**PROBLEM REQUIREMENTS**
Within the entries below, find each line containing the word "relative" and copy it.

**INPUT DATA**

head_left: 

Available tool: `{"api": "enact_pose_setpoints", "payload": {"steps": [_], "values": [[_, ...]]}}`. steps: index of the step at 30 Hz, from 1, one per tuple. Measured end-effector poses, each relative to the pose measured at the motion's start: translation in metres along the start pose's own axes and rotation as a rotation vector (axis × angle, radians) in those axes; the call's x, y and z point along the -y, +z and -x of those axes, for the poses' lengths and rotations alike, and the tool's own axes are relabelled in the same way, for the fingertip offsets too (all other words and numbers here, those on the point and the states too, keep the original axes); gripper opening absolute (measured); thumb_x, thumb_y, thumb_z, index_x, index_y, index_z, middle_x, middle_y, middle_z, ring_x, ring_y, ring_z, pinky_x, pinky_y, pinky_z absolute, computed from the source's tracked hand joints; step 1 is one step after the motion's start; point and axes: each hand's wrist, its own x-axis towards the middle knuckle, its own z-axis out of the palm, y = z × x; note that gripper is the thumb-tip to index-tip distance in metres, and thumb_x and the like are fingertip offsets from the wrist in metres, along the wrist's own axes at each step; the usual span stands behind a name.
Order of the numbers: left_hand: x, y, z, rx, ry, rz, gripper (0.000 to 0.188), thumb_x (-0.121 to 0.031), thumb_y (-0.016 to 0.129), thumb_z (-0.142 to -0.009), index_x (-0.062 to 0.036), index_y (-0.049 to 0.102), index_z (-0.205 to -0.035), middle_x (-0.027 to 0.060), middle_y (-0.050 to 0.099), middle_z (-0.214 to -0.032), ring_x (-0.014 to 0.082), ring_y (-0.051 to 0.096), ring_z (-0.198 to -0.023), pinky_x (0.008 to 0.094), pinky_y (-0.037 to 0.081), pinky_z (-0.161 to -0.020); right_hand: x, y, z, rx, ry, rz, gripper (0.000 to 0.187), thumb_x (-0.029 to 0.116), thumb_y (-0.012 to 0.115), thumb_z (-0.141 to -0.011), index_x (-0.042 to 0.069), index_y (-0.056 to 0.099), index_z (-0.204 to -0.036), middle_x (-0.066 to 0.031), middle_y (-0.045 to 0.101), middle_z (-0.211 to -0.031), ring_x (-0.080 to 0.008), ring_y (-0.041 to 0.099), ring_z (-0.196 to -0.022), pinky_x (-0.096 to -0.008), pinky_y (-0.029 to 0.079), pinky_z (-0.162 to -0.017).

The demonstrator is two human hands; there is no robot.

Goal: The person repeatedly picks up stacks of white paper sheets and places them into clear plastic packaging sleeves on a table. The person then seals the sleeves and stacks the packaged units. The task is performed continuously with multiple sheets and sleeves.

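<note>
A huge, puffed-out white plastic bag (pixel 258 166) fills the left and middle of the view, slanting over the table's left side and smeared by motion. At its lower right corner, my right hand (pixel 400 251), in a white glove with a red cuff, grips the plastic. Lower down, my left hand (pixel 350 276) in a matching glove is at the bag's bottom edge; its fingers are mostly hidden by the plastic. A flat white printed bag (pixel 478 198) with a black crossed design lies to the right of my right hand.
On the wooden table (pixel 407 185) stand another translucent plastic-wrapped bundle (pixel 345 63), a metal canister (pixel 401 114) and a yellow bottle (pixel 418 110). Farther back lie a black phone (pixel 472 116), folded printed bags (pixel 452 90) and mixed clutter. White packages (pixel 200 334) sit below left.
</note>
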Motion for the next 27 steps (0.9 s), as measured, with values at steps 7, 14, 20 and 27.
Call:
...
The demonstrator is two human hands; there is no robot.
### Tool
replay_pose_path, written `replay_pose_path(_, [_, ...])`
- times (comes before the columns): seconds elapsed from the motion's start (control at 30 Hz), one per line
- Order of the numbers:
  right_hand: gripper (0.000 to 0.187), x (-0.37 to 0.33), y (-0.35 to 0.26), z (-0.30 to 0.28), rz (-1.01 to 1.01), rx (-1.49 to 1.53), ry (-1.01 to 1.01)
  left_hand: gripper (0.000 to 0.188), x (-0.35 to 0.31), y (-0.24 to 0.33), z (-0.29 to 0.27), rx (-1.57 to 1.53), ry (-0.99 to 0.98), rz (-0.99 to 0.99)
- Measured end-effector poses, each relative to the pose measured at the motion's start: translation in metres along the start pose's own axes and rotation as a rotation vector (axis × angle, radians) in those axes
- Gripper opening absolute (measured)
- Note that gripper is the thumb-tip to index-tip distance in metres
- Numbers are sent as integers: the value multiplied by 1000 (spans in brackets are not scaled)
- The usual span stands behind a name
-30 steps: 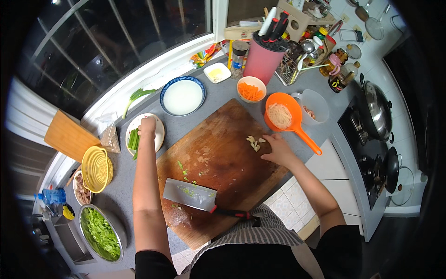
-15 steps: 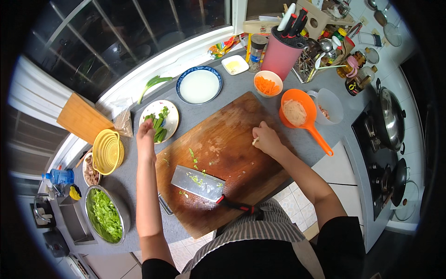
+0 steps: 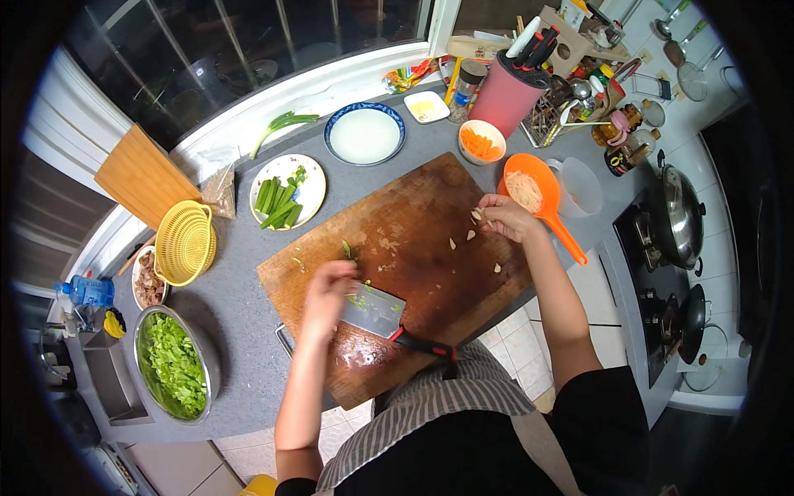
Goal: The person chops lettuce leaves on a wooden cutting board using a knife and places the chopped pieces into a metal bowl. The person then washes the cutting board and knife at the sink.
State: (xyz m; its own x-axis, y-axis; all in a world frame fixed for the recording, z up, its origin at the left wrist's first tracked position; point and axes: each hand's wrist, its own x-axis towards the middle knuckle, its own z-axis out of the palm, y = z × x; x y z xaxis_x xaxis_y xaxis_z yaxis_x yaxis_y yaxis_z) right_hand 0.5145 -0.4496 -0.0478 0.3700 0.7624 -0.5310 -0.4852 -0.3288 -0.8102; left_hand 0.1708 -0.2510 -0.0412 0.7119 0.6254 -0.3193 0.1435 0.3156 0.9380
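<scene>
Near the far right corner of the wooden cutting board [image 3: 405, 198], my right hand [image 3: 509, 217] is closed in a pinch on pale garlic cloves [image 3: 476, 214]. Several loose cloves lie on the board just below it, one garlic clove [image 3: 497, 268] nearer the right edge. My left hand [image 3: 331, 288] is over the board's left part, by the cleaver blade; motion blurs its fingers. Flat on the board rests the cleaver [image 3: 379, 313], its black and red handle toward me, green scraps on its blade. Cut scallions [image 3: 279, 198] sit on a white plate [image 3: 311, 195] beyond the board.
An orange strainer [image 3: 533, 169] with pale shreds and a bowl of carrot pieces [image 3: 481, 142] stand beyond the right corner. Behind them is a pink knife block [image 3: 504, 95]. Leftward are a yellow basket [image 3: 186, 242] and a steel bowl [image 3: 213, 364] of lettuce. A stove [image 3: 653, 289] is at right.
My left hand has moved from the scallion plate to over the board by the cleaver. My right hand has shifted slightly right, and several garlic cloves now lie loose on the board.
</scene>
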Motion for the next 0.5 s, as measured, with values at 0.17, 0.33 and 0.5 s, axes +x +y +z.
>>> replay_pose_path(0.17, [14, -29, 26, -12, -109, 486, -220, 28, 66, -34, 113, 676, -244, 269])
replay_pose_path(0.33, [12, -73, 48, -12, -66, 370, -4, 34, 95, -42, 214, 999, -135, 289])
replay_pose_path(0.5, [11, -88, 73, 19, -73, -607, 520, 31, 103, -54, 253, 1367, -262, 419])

**TASK SOLUTION**
Available tool: `{"api": "enact_pose_setpoints", "payload": {"steps": [_], "values": [[_, ...]]}}`. steps: index of the step at 30 Hz, from 1, one per tuple. Measured end-effector poses, each relative to the pose measured at the motion's start: translation in metres along the start pose's own axes and rotation as a rotation vector (axis × angle, radians) in those axes; the call's x, y and z point along the -y, +z and -x of those axes, for the poses' lengths and rotations alike, and the tool's own axes are relabelled in the same way, for the fingertip offsets too (all other words and numbers here, those on the point and the states too, keep the original axes); gripper opening absolute (measured); thumb_x, thumb_y, thumb_z, index_x, index_y, index_z, middle_x, middle_y, middle_z, ring_x, ring_y, ring_z, pinky_x, pinky_y, pinky_z absolute, computed from the source's tracked hand joints; step 1 is one step after the motion's start; point and axes: each hand's wrist, its own x-axis towards the middle knuckle, its own z-axis out of the palm, y = z × x; note that gripper is the thumb-tip to index-tip distance in metres, and thumb_x and the like are fingertip offsets from the wrist in metres, along the wrist's own axes at each step; the usual span stands behind a name.
- Measured end-effector poses, each relative to the pose measured at the motion's start: translation in metres along the start pose's own axes and rotation as a rotation vector (axis × angle, radians) in those axes

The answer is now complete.